Hi Aggie67 - Thanks for the input, but I think you misunderstood. I'm pumping to the street, the pit catches the water from the ditch that is draining the excess runoff and underground stream. My ditch has corrugated tubing (wrapped in fabric filter) and the tubing is buried under gravel then river rock. I did this so my ditch will look like a natural stream. I didn't want to bury the tubing with sod just in case I need to repair it. And, it looks pretty cool, the stream flowing around my property. I am in the process of building two bridges over the stream ditch for added ambiance. So I'll be pumping all this directly into the storm drain in the street. Actually, I'm not too worried about my yard going down the drain. It doesn't appear to be that much, but just enough to cause the fabric filter around the pit bins to easily clog. I think a trash pump will do the trick. But I will keep my eye out for how much soil I loose throughout the year. Also, I think I have some design changes to make to the bins as well.

Thanks!

-- Lauren


----------



## erubash (May 12, 2010)

Did you ever figure this problem out and if so how!


----------



## AllanJ (Nov 24, 2007)

Could you put a 6 or so inch drainage pipe under the gas pipe crossing the drainage ditch path, and have gravity drainage all the way to the street?


----------



## erubash (May 12, 2010)

Little Giant makes a great pump for this. http://www.lgpc.com/Product/ItemDetail.aspx?ProductID=425 
If you get with the vertical float you will be in good shape! Works well form me I used to use fabric but now it's all free flow an very little problems.


----------



## LMcKee (Aug 7, 2009)

erubash said:


> Did you ever figure this problem out and if so how!

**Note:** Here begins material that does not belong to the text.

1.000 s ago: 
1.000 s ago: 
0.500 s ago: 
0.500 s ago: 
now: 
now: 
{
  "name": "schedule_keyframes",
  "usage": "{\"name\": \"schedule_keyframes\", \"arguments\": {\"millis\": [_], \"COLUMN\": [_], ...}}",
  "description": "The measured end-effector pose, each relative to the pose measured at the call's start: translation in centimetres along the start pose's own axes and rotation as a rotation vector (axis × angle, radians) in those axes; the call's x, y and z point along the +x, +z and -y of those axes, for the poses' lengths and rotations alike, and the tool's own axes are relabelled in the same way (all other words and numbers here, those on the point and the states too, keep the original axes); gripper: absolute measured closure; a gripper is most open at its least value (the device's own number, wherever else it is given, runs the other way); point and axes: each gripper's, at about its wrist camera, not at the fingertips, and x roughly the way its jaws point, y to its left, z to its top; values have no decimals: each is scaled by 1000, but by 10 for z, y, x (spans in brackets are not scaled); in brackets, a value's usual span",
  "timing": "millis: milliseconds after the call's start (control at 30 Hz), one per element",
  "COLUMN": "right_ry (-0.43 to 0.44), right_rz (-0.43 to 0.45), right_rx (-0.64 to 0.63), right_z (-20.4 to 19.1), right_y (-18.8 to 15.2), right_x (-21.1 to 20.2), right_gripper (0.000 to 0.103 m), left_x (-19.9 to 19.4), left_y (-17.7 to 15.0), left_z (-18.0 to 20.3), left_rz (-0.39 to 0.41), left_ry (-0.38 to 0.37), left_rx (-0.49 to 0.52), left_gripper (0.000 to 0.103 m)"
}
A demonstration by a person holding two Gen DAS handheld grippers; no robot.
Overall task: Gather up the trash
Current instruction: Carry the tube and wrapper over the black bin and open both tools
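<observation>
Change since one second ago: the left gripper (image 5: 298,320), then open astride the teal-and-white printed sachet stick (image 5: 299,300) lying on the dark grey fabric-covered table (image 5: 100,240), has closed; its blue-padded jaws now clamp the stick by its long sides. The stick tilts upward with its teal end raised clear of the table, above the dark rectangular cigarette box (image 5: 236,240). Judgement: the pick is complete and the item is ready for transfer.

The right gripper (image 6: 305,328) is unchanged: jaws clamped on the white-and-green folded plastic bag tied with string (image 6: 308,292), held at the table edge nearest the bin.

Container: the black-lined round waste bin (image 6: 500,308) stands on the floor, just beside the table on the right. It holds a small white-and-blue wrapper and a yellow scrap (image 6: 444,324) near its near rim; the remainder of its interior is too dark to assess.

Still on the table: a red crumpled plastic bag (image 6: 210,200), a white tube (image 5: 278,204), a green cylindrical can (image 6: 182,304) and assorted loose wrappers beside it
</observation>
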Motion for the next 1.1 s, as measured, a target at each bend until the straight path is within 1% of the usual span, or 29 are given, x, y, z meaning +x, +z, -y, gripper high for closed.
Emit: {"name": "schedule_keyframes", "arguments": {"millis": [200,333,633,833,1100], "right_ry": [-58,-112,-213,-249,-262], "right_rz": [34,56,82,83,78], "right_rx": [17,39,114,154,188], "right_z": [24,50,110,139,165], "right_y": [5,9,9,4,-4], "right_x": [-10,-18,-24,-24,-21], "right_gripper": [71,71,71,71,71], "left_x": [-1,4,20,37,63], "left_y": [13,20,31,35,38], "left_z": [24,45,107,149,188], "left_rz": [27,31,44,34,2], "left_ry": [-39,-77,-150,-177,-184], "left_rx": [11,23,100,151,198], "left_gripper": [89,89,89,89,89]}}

Sorry for taking so long to respond.

The ditch and sump pit work very well! I am using a trash pump so it can handle dirt and (very) small rocks that make their way to the sump pit.



AllanJ said:


> Could you put a 6 or so inch drainage pipe under the gas pipe crossing the drainage ditch path, and have gravity drainage all the way to the street?


Well, to do that I'd have to dig underneath the gas line, and then I'd have to know exactly where that line is. I accidentally put inches in my posting instead of feet. My ditch is 1 foot by 1.5 feet, not inch. With gradient, when I get to the gas line, I am at 2.7 feet. To dig underneath the line at 3.0 would be quite a challenge. Wish I could - would much rather do this by gravity, but I didn't want to chance blowing myself up by accidentally cutting the gas line with my shovel.


----------



## erubash (May 12, 2010)

What kind of pump is it if you don't mind me asking?

Make and Model!


----------



## LMcKee (Aug 7, 2009)

erubash said:


> What kind of pump is it if you don't mind me asking?
> 
> Make and Model!


Not sure - it's an old one my father had in his garage, but it's cast iron and a real workhorse. He's a civil engineer specializing in dewatering and happens to have a lot of equipment. I ran a check and the Bell & Gossett trash sump pump looks the closest to what I have. You have to be sure it can handle solids. My can handle up to 3/4" - the example one here can handle 3/8".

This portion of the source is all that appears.